_TASK DETAILS_: Write out the data below exactly as given, without any of its pictures.

_SUPPLIED INFORMATION_:
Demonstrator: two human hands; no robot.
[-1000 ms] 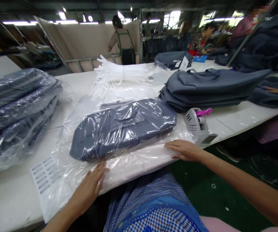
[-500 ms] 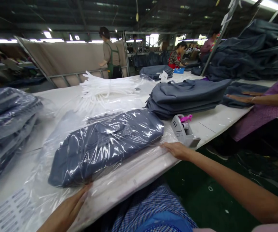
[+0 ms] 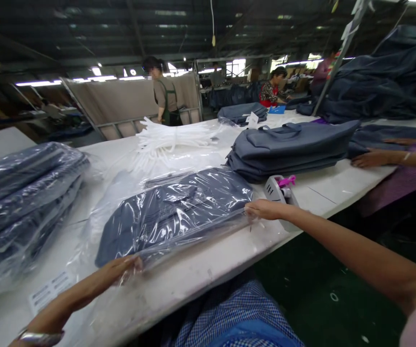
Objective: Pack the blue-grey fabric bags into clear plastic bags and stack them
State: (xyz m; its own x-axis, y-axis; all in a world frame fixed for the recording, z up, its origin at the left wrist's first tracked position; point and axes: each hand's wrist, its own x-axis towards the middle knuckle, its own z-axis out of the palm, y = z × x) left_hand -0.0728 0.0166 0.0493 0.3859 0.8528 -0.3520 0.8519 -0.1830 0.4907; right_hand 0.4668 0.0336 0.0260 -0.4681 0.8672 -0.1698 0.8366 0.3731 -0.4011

_EXERCISE ANSWER_:
Demonstrator: two human hands; no robot.
[-1000 ms] 
[-500 ms] 
[+0 ms] 
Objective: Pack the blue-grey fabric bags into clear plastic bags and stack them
State: (xyz m; its own x-axis, y-axis; all in a world frame fixed for the recording, z up, its origin at the left wrist's first tracked position; point and axes: each hand's wrist, its own x-axis towards the middle knuckle, its own z-axis out of the palm, y = z × x) left_hand -0.0728 0.0166 0.0493 0.3859 0.8528 -0.3520 0.8519 -0.1830 0.4907; right_hand 0.4668 0.0336 0.0260 -0.4681 0.8672 -0.1698 0.8366 0.3731 -0.4011

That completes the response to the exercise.